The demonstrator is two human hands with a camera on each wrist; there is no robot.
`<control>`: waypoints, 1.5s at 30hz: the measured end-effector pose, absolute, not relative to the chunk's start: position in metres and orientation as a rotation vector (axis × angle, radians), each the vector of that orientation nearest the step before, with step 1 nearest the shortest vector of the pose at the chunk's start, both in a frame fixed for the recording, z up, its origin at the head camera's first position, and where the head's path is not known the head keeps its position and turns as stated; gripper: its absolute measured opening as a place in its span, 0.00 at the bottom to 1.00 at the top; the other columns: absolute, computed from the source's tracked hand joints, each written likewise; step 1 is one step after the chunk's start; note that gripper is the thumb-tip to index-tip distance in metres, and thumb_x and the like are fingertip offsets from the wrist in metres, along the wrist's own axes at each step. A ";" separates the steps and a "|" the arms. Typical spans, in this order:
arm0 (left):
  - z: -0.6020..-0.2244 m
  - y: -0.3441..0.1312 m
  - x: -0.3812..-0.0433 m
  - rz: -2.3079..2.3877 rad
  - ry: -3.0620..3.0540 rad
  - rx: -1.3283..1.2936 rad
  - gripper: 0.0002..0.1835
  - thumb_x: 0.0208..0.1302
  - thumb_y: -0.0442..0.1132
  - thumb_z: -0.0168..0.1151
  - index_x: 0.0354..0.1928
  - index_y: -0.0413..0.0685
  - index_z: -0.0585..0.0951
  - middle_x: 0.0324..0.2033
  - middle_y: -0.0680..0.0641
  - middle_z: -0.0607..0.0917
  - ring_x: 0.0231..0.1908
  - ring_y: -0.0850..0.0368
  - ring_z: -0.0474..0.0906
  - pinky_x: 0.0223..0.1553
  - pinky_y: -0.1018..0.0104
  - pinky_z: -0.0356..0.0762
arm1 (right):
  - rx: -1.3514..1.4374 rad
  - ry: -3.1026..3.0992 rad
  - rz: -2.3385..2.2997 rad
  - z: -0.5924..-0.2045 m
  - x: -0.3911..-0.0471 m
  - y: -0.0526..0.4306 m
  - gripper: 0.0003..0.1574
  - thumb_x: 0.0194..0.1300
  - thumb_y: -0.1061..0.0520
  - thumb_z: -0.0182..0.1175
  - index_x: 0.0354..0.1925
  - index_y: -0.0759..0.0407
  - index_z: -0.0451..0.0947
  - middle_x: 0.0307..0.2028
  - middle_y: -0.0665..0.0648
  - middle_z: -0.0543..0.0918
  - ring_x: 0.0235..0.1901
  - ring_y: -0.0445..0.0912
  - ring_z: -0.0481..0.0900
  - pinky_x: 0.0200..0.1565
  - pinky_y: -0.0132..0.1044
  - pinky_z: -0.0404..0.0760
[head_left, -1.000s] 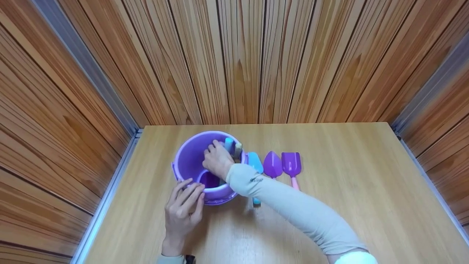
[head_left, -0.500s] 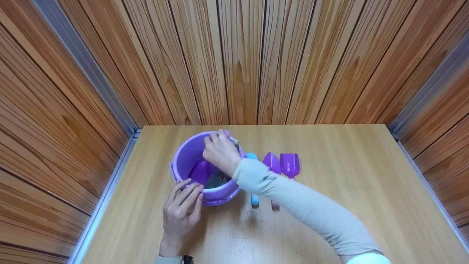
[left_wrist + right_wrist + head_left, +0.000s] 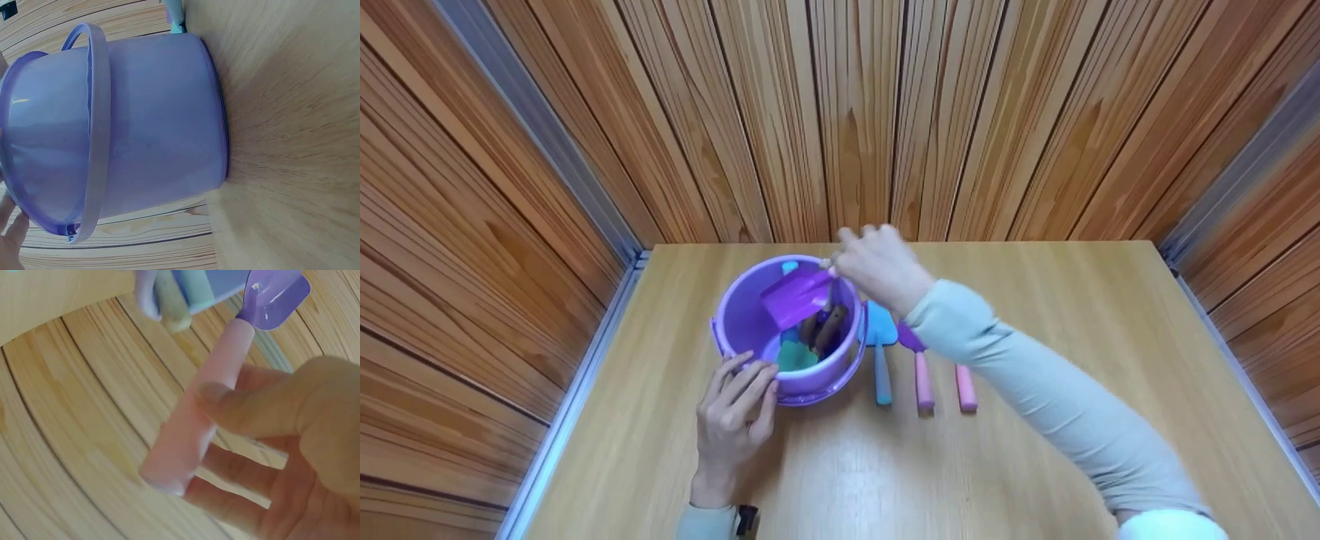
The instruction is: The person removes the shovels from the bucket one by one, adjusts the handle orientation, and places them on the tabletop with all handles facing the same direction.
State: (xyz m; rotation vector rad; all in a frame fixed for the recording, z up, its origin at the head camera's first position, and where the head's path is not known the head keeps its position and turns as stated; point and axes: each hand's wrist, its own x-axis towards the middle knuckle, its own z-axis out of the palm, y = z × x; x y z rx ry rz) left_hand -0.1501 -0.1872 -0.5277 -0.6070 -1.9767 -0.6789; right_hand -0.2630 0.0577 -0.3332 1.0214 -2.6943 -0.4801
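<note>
Over the bucket the left grip holds, the right grip clasps a shovel slanting left and nearward.

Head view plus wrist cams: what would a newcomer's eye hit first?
Probably the big purple bucket left of centre on the table, the left hand at its near rim. Next, the purple shovel, its blade over the bucket's mouth, its pink handle held by the right hand. Then the blue shovel and two pink-handled tools lying side by side right of the bucket.
</note>
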 end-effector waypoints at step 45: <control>-0.527 -0.186 -0.152 -0.692 -1.930 -0.625 0.13 0.77 0.43 0.65 0.52 0.45 0.92 0.47 0.48 0.93 0.54 0.40 0.87 0.74 0.47 0.78 | 0.295 -3.047 1.281 -0.452 -0.245 0.270 0.27 0.70 0.62 0.70 0.64 0.68 0.81 0.52 0.69 0.88 0.39 0.51 0.89 0.36 0.35 0.92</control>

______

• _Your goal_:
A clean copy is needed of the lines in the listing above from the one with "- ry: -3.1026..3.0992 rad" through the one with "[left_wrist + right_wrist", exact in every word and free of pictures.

• _Exercise output_:
  - ry: -3.1026..3.0992 rad
  - rz: -2.3385..2.2997 rad
  - z: -0.5924..-0.2045 m
  - x: -0.3911..-0.0471 m
  - y: -0.0526..0.4306 m
  - gripper: 0.0003..0.1574
  - thumb_x: 0.0194..0.1300
  - thumb_y: -0.1061..0.0520
  - thumb_z: -0.0182..0.1175
  - index_x: 0.0354..0.1925
  - index_y: -0.0759..0.0407
  - index_z: -0.0451..0.0947
  - middle_x: 0.0307..0.2028
  - middle_y: -0.0665..0.0648
  - middle_z: -0.0543..0.0918
  - ring_x: 0.0235..0.1901
  - ring_y: -0.0445..0.0912
  - ring_z: -0.0481..0.0900
  - pinky_x: 0.0200..0.1565
  - pinky_y: -0.0132..0.1044
  - pinky_z: -0.0404..0.0760
[head_left, -1.000s] 
[head_left, -0.500s] 
[left_wrist + right_wrist + head_left, +0.000s] 

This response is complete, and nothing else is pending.